Un quart des morts sur les routes du Bas-Rhin depuis 2016 a plus de 65 ans. Les seniors sont surreprésentés parmi les accidentés mortels du département. Cette statistique inquiète les autorités et les professionnels de la conduite.
Frédéric Bisson/CC
La préfecture tire la sonnette d’alarme : en janvier 2019, cinq seniors ont trouvé la mort en voiture dans le Bas-Rhin. Pour Antoine Klis, coordinateur sécurité routière de la préfecture, « ce chiffre ne révèle pas une augmentation de la mortalité de nos aînés, mais justifie tout de même que l’on continue à communiquer sur le problème. »
Un chiffre « pas surprenant », pour Valérie Dry-Ramirez, coordinatrice pédagogique de l’École de Conduite Française Llerena à Strasbourg. La population française est déjà vieillissante (2,8 de millions de Français avaient plus de 80 ans en 2005. Ils étaient 5,8 millions en 2015). Et les seniors « sont de plus en mobiles », analyse Valérie Dry-Ramirez.
Pour Antoine Klis, « ces usagers sont avant tout des dangers pour eux-mêmes. »
Une population vulnérable
Sur les cinq dernières années, 20% des accidentés corporels sur la route étaient des usagers de plus de 65 ans. « En général ils ne sont pas plus responsables que d’autres, ils sont seulement plus vulnérables », analyse Antoine Klis. Les personnes âgées succombent plus souvent que leurs cadets aux accidents de la route. Elles prennent par exemple plus de médicaments que les autres tranches d’âge, sans toujours prendre en compte les dangers et les effets secondaires qu’ils impliquent.
D’autant qu’avec l’âge, la vue baisse, l’agilité aussi. Et par conséquent le temps de réaction sur la route.
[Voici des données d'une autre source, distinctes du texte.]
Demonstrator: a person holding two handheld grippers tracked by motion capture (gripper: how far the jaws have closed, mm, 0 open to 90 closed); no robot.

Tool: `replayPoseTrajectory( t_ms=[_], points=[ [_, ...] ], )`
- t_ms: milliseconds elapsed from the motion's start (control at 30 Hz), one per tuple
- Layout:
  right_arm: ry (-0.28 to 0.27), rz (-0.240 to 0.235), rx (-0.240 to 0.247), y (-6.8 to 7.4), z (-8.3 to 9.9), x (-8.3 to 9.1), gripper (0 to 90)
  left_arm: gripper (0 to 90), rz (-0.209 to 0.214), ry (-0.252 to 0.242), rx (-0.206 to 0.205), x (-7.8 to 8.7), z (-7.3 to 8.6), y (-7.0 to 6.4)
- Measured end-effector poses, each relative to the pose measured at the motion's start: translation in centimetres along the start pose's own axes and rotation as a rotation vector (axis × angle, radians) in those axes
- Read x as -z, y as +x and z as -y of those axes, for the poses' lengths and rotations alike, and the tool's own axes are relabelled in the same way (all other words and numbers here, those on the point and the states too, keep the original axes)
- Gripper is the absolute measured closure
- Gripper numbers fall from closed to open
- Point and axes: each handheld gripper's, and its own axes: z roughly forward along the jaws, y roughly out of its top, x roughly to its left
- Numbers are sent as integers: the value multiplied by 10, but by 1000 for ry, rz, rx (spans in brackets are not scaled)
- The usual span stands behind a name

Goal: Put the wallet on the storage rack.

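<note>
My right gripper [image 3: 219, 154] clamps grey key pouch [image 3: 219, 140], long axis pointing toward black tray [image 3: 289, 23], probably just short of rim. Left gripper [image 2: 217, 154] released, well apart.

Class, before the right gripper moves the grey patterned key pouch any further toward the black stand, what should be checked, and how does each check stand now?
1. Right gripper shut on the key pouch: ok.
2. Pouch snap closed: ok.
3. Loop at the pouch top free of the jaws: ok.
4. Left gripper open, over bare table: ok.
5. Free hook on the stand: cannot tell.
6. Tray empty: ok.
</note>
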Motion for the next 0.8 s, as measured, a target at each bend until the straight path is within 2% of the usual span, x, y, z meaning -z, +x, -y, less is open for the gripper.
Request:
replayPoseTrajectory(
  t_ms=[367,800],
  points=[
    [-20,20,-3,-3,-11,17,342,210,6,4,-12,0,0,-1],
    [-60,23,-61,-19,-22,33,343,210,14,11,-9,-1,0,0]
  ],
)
« Et puis, note Valérie Dry-Ramirez, avoir obtenu son permis de conduire il y a cinquante ans n’est pas la même chose que d’obtenir l’examen dans les années 2010. » Pour elle, les seniors sont désorientés : il y a tout simplement beaucoup plus de trafic sur les routes aujourd’hui qu’il y a un demi-siècle. « En général les problèmes surviennent quand les personnes quittent la vie active, car elles commencent alors à moins conduire. »
La pédagogie pour rassurer
Que faire pour protéger le troisième âge des dangers de la route ? Il faut refaire un peu de pédagogie, pour mettre à jour leur connaissance des règles de conduite. Parfois, ce sont les enfants qui insistent, pour que leurs aînés prennent quelques heures de cours de conduite. « Mais ça reste vraiment anecdotique, relativise Valérie Dry-Ramirez. Le plus souvent, des conférences sont organisées, par les écoles de conduite ou par des sociétés d’assurance, pour que les seniors se rencontrent et discutent de leurs habitudes au volant. »
Depuis 2016, la préfecture du Bas-Rhin a elle aussi mis en place des modules pédagogiques du même acabit, pour inciter les usagers seniors « à adapter leur conduite en fonction de leur vulnérabilité. » En s’appuyant sur un réseau de bénévoles, et avec l’aide d’inspecteurs de la conduite, Antoine Klis organise chaque année trois à quatre modules à Strasbourg et dans tout le département. Au programme de ces réunions : simulations de conduite pour tester les temps de réactions, examens fictifs du code de la route. Tout est fait pour mettre à jour la conduite des plus âgés.
Car les seniors se sentent concernés par leur conduite. « Très souvent ils appréhendent de prendre le volant, explique Valérie Dry-Ramirez, et quand ils se retrouvent dans une situation qu’ils ne maîtrisent pas, ils paniquent. » Alors l’objectif est de les amener à adapter leurs habitudes de conduite à leur rythme de vie : « On essaie par exemple de leur faire comprendre que ça peut être dangereux d’aller chercher son pain ou d’aller chez le boucher à huit heures du matin, parce que c’est l’heure où il y a le plus de monde sur les routes. »
Les personnes âgées ne sont pas vulnérables uniquement lorsqu’ils sont derrière le volant. Les piétons sont aussi largement touchés par la violence routière : un tiers des piétons décédés dans le Bas-Rhin depuis 2016 étaient des seniors.